WHAT YOU WILL DO: From the entries below, please gather each line containing the string "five".

MATERIAL PROVIDED:
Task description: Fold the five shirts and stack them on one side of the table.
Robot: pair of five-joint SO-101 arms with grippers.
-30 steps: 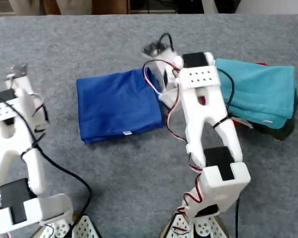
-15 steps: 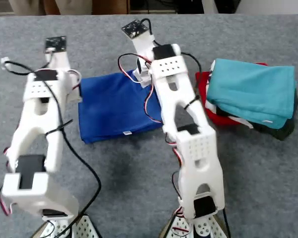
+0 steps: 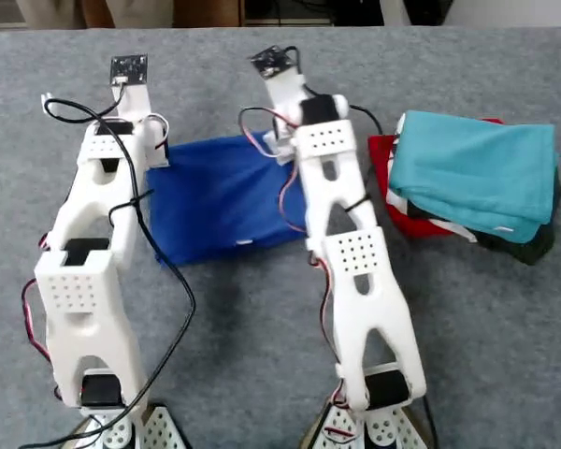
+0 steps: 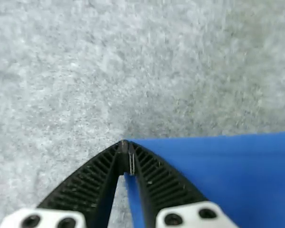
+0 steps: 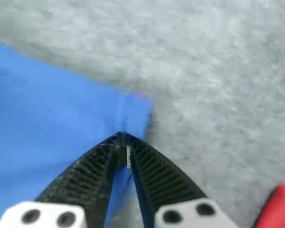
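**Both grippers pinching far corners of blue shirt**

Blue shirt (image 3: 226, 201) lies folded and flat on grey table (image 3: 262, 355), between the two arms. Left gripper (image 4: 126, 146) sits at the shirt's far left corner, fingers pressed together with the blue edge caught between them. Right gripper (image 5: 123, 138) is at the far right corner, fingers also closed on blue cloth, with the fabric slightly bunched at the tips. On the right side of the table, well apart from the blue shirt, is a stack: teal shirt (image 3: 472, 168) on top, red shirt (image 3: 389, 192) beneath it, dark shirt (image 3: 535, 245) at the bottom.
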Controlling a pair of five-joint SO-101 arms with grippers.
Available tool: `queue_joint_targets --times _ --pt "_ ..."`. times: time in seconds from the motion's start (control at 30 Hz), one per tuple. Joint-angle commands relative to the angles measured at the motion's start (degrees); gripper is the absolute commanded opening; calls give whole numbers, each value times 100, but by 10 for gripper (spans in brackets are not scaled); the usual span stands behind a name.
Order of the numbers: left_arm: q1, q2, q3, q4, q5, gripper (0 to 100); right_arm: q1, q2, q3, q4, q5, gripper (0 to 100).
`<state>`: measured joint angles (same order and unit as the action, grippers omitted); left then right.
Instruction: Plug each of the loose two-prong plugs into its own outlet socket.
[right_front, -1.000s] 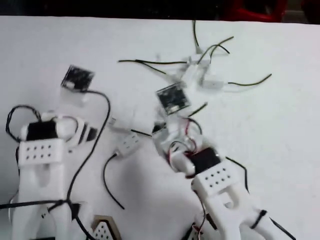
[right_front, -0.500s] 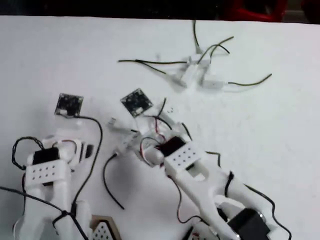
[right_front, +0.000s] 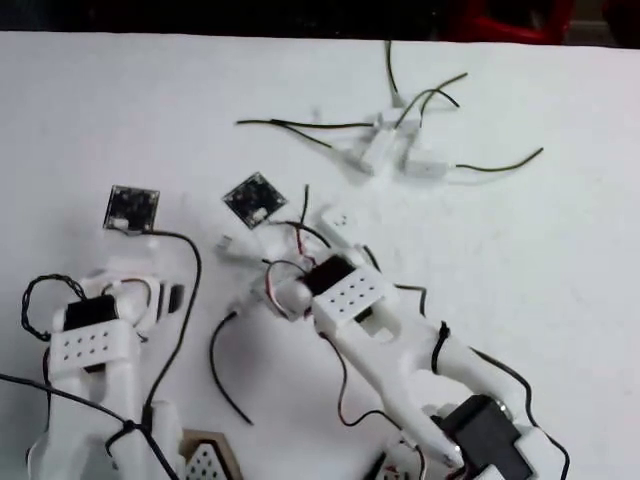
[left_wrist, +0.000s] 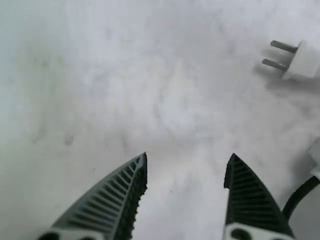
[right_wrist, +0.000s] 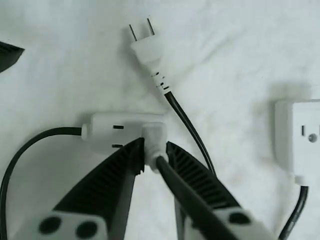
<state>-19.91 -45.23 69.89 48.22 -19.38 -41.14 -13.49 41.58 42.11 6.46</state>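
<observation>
The white desk (right_front: 540, 260) is lit bright and even, seemingly from overhead, and past its far edge the room goes black. Shadows are soft and short. Ahead of my left hand (left_wrist: 187, 160) the desk looks duller, a mottled grey, and the loose plug (left_wrist: 304, 60) beyond it lays a faint shadow beside its prongs. Around my right hand (right_wrist: 153, 150) the desk glares. The white plug (right_wrist: 153, 136) it pinches nearly melts into the white socket (right_wrist: 115, 131). The outlet box (right_wrist: 300, 135) nearby throws a pale shadow away from the hand.
</observation>
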Motion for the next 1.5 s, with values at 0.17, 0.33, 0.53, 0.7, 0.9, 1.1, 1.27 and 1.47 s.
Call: queue_joint_targets --times 0.17,0.33,0.53,0.7,0.9,1.1,1.27,1.47 --pt "-66 -127 9 -105 62 252 -4 22 -352 338 123 17" --pt "-66 -127 9 -105 62 252 -13 22 -149 303 132 17" --pt "-66 -127 9 -105 62 252 -154 22 237 57 563 17" --pt "-66 -127 18 -97 62 252 -198 22 431 -136 571 17" --pt "-66 -127 18 -97 62 252 -198 356 413 -127 571 17" --pt "-66 -127 18 -88 62 252 -198 866 18 57 563 17" --pt "-66 -127 18 -88 62 252 -171 611 -132 259 563 17" --pt "-66 -127 18 -97 62 252 101 -207 -404 620 554 17"
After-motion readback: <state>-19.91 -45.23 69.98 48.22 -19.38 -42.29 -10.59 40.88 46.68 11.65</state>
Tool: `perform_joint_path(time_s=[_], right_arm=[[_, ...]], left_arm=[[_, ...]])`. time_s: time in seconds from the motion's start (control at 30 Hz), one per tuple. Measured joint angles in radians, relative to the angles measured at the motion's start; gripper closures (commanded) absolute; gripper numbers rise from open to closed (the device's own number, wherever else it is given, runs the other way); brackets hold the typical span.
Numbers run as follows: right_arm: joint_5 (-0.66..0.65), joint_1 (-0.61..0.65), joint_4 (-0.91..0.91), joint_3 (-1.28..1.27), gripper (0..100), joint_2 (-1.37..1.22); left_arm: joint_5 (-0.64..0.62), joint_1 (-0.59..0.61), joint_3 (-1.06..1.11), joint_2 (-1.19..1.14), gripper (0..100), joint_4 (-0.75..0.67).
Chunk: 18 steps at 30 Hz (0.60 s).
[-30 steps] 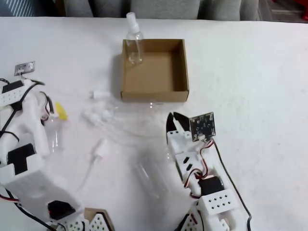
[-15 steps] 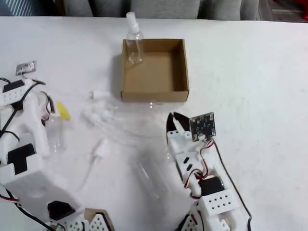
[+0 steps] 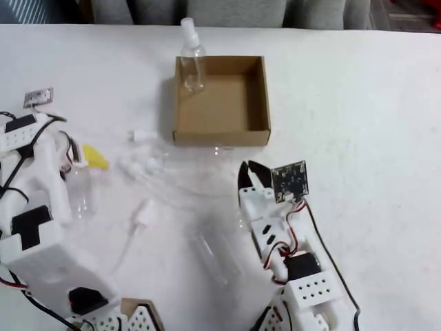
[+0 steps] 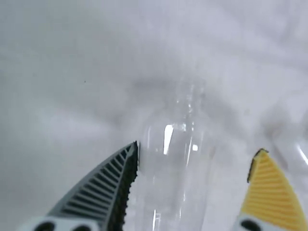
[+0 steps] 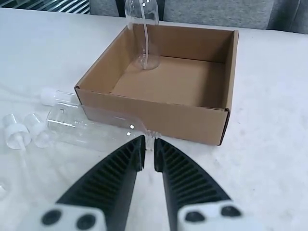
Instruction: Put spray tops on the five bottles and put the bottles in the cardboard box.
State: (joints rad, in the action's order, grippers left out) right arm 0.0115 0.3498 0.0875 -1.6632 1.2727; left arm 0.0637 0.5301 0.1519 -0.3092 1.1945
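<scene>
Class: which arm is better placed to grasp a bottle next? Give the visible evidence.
Left. The left gripper is open around a clear bottle, so it likely only needs to close. The right gripper is shut, pointing at a lying bottle by the cardboard box, not around it.

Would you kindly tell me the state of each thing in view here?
cardboard box: open-topped.
boxed bottle: upright inside, spray top on.
left claw: open, straddling an uncapped bottle.
right claw: shut, empty.
bottle by the box: lying on its side.
loose spray top: lying unattached.
</scene>
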Motion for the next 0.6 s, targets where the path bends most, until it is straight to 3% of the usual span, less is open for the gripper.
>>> perform_joint_path(time_s=[0.6], right_arm=[[0.0, 0.0, 0.0, 0.0, 98.4, 0.0]], left_arm=[[0.0, 0.002, -0.044, 0.0, 65, -0.009]])
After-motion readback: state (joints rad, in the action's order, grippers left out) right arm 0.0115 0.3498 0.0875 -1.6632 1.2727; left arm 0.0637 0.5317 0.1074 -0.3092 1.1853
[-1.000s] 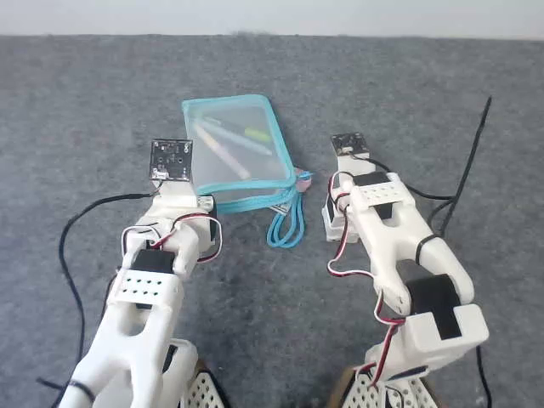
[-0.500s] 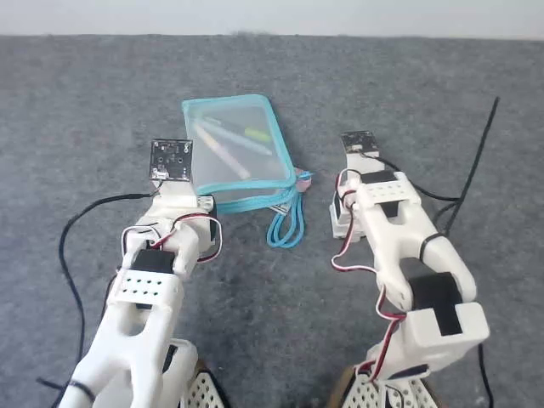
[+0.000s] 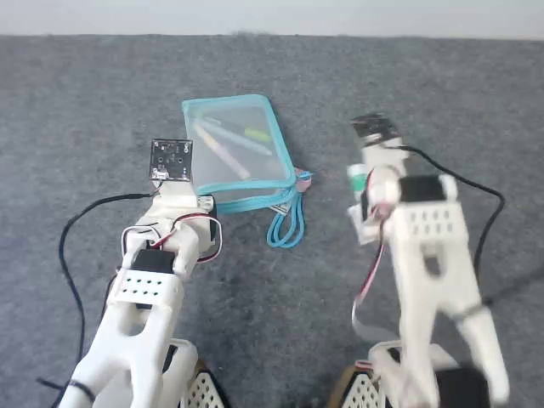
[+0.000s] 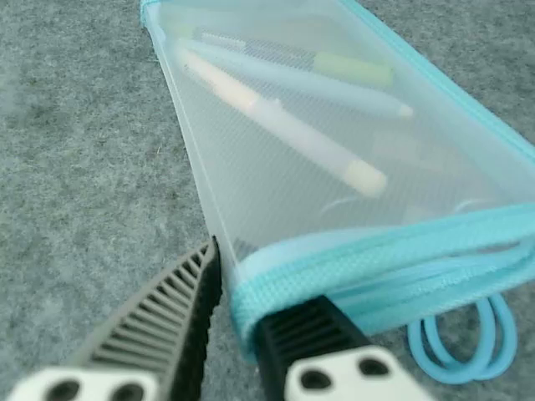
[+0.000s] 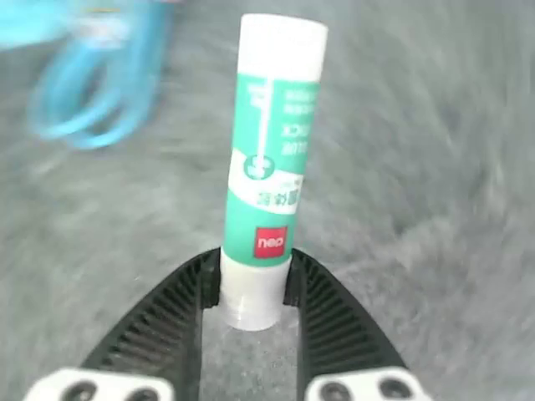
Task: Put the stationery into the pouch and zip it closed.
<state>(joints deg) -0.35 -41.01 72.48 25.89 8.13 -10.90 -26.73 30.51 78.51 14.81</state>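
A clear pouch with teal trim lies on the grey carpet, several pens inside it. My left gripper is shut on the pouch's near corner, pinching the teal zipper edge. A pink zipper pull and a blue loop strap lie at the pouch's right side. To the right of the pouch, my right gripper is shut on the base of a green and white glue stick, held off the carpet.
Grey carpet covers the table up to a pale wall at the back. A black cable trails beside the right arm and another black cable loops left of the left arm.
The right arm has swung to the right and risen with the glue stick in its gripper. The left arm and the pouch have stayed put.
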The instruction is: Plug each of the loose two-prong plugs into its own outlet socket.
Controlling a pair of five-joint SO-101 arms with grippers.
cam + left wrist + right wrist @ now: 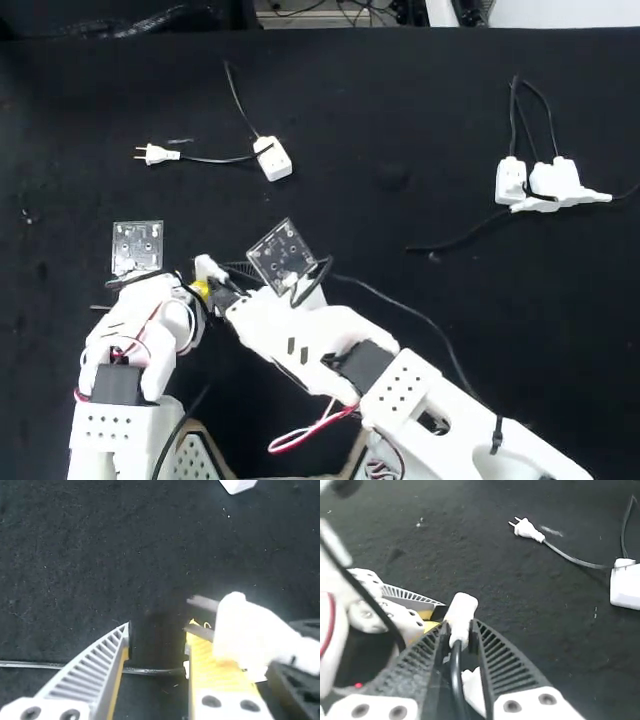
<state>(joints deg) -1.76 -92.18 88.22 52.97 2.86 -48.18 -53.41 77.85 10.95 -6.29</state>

SOLUTION TO THIS TASK:
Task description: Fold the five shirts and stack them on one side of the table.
Robot: pair of five-joint SO-101 arms with grippers.
Controlling a pair of five-joint SO-101 arms with grippers.
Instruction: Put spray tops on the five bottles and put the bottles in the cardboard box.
Controlling a pair of five-joint SO-101 arms with grippers.

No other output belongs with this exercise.